Search the entries below for "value". Report each line where it occurs.

Stored entries
+--
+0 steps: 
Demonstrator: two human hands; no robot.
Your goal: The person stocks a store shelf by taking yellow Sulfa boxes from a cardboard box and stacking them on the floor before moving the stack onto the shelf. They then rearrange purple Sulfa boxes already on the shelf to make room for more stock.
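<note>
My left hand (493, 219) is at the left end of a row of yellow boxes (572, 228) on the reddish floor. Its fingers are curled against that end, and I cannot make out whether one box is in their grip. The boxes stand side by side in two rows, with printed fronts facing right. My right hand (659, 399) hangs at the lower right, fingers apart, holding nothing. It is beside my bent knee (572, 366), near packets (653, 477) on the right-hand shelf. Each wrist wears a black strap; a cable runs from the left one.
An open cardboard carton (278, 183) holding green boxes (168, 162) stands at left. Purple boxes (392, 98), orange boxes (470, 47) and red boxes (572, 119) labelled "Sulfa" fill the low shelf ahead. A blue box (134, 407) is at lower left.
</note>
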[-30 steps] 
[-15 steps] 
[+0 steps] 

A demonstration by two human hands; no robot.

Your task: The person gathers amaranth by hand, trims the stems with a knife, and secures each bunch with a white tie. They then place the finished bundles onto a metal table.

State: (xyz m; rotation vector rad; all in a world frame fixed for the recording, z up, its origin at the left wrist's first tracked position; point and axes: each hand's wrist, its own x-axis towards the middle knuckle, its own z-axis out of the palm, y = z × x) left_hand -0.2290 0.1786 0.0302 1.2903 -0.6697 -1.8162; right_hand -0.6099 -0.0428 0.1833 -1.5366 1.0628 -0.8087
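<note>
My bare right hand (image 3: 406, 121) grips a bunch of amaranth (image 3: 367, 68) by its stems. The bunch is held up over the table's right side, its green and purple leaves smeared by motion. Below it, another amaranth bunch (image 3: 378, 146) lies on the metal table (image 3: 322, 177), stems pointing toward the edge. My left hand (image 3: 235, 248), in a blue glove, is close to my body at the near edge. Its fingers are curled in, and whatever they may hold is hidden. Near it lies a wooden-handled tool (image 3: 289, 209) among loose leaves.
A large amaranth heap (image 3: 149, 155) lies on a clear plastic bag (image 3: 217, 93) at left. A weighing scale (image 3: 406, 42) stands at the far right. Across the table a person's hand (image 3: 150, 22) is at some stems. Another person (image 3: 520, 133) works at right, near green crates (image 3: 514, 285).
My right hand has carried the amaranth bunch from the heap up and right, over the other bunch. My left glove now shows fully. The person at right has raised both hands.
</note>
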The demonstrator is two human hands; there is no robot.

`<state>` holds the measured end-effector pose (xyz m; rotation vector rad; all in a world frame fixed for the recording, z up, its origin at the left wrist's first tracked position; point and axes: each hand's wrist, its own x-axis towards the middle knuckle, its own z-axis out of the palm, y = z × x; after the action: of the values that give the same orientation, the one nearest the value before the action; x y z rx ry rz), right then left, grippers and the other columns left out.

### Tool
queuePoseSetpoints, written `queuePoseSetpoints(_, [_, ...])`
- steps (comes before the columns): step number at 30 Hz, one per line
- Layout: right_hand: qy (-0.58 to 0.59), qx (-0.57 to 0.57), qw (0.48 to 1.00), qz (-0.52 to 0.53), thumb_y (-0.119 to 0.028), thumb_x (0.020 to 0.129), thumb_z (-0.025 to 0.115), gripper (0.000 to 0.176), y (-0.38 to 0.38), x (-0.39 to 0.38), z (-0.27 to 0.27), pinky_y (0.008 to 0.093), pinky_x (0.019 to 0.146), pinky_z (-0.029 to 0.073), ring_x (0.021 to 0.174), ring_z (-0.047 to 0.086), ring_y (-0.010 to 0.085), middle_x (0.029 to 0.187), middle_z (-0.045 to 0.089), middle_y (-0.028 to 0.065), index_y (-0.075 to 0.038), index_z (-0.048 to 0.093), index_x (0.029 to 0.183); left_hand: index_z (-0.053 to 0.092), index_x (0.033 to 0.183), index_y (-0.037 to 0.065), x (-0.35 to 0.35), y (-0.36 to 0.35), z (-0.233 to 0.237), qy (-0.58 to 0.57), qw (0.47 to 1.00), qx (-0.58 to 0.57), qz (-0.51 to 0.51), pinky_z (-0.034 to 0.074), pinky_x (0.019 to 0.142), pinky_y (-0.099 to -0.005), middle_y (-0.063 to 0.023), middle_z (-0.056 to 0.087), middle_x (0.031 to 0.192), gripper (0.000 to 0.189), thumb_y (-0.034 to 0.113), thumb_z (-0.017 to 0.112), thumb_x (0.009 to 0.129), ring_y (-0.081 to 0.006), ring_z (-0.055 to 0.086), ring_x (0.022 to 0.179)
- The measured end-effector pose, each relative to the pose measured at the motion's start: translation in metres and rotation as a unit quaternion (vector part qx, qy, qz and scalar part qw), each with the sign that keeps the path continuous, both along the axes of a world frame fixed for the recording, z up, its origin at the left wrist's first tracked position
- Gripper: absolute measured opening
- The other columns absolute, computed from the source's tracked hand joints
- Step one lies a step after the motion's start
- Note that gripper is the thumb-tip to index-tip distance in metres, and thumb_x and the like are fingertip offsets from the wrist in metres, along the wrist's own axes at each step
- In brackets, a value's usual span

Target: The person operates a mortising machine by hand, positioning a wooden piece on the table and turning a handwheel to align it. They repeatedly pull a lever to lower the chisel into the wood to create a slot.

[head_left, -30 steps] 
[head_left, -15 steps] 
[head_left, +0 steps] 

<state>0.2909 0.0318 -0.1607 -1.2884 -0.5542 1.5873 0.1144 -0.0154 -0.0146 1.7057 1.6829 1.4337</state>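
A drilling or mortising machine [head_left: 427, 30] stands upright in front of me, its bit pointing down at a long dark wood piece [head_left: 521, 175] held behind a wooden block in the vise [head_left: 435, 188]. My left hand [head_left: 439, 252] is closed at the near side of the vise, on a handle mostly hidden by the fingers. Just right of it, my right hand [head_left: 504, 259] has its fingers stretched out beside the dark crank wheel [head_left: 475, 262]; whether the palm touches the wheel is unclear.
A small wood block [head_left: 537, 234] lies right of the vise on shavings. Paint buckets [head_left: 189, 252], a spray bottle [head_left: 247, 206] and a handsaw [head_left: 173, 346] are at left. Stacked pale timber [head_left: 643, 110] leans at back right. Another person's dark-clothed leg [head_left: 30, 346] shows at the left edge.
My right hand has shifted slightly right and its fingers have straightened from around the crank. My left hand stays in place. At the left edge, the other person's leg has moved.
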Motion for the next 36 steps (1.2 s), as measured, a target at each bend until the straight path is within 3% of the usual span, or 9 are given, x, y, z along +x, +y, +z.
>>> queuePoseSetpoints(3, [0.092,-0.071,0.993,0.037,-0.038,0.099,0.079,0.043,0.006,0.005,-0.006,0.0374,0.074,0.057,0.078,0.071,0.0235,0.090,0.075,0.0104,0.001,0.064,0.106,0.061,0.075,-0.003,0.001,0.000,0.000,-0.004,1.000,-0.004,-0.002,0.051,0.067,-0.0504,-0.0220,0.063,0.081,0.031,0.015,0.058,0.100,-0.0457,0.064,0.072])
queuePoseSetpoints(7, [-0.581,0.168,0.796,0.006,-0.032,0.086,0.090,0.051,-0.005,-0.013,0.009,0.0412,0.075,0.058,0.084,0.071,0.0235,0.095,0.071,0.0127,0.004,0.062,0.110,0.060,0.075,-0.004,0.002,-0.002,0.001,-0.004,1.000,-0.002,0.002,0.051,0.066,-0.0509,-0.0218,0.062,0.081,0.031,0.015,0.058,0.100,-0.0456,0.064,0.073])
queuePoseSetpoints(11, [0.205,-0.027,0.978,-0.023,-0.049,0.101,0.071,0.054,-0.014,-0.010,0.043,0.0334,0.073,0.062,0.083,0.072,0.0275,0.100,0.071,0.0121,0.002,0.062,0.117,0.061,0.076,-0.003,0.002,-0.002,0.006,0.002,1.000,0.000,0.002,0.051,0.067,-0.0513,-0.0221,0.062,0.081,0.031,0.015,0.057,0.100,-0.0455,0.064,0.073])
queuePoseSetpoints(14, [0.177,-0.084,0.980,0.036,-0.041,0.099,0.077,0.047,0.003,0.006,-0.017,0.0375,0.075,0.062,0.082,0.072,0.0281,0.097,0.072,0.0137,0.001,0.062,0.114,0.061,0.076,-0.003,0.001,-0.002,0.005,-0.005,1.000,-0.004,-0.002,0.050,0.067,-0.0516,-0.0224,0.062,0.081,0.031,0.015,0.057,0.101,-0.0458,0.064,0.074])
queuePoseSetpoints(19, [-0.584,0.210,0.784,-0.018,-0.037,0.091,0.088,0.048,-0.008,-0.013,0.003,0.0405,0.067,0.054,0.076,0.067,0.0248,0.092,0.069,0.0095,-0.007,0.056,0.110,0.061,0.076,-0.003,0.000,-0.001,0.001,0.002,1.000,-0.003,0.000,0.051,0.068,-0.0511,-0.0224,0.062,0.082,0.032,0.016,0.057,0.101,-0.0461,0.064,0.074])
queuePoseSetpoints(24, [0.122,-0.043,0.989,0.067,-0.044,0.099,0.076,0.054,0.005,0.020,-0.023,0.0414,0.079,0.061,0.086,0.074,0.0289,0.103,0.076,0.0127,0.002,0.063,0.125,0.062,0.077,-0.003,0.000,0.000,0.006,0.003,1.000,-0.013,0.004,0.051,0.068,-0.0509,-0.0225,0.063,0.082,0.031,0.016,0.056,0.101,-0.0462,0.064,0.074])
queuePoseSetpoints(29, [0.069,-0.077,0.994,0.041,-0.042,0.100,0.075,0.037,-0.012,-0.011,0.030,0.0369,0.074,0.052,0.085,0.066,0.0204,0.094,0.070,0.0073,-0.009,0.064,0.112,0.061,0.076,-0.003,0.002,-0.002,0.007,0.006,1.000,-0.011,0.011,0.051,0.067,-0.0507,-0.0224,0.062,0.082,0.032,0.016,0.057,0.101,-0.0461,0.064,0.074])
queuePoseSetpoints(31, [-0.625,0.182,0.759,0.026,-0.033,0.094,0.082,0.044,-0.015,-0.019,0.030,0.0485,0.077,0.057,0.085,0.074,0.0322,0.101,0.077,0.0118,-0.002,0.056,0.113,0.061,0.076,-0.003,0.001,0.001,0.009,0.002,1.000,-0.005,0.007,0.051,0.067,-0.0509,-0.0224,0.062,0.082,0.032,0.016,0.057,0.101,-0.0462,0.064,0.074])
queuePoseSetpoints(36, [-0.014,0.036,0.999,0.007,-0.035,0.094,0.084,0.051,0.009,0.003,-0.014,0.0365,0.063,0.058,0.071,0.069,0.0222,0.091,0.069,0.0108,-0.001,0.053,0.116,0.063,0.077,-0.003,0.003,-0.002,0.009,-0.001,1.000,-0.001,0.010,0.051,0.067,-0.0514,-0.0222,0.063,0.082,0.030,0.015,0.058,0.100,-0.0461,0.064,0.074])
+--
## RESPONSE BOX:
`<state>` holds the measured end-effector pose (xyz m; rotation vector rad; all in a world frame fixed for the recording, z up, its origin at the left wrist's first tracked position; point and axes: each hand's wrist, its own x-axis towards the middle knuckle, its own z-axis out of the palm, y = z × x; after the action: of the values that give the same orientation, the one nearest the value before the action; x y z rx ry rz), right then left, grippers and the other columns left out.
- In brackets, a value's usual span

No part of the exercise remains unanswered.